Top of DATA SHOWN

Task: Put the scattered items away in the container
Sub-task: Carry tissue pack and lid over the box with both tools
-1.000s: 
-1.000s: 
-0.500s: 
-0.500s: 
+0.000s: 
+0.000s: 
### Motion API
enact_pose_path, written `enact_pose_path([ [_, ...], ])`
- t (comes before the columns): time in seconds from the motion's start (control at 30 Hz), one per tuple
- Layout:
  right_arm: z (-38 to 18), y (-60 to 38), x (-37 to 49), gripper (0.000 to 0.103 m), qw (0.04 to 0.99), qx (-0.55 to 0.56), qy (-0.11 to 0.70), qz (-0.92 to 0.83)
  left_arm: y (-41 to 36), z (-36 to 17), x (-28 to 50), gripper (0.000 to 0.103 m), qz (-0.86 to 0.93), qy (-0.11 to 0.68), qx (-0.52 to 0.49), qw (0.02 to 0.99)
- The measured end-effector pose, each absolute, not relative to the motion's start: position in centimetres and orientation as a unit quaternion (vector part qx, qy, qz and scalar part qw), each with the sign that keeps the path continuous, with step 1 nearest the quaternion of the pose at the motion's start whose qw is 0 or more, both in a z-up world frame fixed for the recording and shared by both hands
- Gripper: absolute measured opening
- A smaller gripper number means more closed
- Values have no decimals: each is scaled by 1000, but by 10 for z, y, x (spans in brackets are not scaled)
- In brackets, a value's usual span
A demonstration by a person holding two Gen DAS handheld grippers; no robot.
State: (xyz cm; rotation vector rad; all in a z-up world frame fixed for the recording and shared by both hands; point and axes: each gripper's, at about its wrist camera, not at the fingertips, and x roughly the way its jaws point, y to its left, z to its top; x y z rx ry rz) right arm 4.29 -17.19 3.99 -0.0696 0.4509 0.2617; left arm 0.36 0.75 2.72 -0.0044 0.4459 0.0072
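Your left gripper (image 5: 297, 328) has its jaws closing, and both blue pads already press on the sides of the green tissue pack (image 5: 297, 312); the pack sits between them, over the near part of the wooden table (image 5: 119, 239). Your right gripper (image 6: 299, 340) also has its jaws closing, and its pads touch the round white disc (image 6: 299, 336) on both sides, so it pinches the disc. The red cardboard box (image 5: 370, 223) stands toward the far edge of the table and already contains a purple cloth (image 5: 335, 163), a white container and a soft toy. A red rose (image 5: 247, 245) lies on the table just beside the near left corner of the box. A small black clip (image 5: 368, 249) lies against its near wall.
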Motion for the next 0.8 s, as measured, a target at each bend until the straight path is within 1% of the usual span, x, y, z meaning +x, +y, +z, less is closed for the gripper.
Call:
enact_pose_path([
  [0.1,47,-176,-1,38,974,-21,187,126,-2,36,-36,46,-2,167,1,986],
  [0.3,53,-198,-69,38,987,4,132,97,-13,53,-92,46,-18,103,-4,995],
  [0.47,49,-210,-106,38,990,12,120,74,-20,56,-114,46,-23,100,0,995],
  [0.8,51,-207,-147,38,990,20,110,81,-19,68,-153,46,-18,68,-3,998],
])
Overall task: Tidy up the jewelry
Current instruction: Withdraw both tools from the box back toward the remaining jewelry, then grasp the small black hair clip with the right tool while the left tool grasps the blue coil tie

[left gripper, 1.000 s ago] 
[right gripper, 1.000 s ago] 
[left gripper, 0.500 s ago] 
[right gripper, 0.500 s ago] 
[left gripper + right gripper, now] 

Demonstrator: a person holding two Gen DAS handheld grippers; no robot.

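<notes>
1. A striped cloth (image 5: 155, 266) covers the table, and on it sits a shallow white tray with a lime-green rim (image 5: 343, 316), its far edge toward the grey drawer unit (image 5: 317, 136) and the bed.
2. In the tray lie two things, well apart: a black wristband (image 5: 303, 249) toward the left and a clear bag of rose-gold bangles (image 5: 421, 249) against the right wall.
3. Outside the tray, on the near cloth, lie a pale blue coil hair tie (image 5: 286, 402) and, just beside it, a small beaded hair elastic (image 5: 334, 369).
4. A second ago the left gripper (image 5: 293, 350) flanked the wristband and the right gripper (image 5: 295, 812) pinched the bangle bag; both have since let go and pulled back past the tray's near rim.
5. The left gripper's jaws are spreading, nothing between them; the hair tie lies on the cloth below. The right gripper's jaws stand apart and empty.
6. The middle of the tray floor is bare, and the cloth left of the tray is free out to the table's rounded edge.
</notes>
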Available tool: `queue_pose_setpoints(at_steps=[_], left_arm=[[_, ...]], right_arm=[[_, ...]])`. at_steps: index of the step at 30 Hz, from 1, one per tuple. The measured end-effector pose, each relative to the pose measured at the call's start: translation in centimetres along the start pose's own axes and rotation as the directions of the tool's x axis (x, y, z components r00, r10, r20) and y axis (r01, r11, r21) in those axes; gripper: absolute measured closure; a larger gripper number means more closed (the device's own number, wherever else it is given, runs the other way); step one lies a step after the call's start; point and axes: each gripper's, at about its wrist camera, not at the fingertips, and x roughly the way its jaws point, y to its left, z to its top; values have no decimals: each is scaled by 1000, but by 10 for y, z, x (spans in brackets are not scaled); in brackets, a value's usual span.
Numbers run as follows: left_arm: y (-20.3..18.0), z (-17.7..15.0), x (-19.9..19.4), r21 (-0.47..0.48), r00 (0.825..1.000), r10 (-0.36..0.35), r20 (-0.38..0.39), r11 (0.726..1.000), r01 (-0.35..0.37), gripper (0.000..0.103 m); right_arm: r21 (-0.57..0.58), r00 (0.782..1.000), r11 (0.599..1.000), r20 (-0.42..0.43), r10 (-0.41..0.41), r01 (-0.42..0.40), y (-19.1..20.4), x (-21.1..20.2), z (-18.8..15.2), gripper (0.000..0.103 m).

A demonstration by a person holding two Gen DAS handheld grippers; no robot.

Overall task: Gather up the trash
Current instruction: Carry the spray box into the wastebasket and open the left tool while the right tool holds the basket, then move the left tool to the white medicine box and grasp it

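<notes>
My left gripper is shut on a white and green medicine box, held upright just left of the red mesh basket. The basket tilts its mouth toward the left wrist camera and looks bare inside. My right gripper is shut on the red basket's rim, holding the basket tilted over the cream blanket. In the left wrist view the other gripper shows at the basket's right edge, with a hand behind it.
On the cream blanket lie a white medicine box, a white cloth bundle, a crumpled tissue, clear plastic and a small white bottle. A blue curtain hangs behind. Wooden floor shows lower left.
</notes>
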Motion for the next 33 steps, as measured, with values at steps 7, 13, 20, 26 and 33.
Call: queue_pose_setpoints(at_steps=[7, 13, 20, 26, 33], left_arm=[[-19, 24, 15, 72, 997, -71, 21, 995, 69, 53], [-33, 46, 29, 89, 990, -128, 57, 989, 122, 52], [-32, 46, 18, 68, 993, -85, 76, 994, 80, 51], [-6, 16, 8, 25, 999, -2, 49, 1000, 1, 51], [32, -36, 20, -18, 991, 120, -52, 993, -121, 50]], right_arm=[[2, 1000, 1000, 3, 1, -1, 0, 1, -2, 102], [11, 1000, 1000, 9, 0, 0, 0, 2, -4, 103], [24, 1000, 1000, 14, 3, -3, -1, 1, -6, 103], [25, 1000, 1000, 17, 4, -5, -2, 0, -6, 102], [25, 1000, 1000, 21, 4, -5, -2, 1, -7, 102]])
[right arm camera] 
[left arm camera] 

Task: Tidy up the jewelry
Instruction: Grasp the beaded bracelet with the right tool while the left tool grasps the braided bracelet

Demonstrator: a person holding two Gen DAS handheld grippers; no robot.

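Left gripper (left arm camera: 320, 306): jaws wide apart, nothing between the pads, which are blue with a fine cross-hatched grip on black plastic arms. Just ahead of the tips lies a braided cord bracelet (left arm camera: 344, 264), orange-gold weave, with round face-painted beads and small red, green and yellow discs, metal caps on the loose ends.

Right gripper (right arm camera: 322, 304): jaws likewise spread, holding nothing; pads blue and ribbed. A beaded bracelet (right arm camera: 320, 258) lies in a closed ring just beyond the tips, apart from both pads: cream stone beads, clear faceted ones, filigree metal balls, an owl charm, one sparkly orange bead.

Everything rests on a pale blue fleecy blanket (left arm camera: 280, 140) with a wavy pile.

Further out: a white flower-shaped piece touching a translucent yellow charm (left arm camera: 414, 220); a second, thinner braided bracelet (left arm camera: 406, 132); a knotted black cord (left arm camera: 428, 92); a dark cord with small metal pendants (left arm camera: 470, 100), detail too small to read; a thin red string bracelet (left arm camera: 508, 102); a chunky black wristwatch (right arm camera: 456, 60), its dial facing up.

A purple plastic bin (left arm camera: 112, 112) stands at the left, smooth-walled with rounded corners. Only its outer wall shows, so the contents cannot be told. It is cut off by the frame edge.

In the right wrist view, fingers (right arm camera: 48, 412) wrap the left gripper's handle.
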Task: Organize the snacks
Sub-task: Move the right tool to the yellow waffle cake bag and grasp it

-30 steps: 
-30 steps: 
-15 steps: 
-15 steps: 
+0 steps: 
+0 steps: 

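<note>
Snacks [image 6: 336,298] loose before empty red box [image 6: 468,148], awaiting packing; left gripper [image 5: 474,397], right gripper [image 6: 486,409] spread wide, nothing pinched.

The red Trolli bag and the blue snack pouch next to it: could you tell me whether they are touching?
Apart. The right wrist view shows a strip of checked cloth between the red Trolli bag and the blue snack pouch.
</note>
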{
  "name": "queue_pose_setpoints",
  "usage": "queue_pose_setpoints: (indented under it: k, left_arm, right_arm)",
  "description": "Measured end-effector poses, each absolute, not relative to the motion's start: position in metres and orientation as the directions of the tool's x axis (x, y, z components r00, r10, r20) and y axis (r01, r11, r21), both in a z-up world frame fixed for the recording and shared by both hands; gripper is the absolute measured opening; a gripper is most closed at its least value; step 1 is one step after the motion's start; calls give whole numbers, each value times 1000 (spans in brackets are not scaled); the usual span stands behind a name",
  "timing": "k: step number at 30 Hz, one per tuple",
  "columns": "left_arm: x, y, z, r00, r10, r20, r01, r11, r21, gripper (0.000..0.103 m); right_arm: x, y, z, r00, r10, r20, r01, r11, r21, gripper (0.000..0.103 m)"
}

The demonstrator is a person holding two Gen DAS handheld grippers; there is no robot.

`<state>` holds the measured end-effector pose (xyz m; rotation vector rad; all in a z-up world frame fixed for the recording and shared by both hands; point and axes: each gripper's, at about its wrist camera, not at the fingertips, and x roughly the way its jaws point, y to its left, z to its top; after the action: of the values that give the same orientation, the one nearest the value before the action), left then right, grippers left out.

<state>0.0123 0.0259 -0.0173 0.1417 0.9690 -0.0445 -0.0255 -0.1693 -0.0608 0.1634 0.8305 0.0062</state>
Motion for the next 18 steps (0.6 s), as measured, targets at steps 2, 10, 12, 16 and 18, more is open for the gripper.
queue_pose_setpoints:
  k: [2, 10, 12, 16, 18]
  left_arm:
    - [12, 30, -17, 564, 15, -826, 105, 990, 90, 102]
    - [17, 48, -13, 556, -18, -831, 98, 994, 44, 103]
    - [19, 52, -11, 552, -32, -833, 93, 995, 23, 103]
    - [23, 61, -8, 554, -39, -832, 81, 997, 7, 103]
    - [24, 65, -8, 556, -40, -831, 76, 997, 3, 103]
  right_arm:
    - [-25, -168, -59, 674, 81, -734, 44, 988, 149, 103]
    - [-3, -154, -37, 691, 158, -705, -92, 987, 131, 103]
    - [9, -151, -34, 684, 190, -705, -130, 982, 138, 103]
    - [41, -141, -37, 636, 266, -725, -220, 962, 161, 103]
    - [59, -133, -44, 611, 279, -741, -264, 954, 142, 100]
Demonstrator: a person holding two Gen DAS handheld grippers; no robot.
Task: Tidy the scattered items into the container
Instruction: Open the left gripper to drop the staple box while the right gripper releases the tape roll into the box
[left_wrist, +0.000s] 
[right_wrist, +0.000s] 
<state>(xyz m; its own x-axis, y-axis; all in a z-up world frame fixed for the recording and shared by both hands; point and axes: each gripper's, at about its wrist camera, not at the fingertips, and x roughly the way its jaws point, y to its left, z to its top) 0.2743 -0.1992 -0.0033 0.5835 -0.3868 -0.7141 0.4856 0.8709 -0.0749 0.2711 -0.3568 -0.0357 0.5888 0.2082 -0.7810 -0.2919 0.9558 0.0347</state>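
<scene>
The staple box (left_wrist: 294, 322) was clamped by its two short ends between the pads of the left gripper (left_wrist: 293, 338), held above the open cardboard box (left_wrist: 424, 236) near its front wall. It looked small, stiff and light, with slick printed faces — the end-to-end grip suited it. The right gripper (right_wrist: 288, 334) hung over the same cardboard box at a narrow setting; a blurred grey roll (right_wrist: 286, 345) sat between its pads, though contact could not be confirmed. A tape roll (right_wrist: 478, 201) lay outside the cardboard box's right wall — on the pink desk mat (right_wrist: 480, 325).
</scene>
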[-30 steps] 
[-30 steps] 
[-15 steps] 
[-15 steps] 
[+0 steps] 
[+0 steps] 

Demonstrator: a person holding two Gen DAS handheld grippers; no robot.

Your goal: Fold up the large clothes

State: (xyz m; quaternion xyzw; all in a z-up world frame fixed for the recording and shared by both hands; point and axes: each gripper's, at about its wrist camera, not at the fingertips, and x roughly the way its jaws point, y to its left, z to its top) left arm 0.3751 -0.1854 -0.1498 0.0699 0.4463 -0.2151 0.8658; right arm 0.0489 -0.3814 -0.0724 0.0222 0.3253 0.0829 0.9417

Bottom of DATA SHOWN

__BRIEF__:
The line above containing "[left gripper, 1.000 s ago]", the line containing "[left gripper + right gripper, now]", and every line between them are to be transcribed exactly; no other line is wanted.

__TASK OUTPUT__:
[left gripper, 1.000 s ago] 
[right gripper, 1.000 s ago] 
[left gripper, 0.500 s ago] 
[right gripper, 0.500 s ago] 
[left gripper + right gripper, now] 

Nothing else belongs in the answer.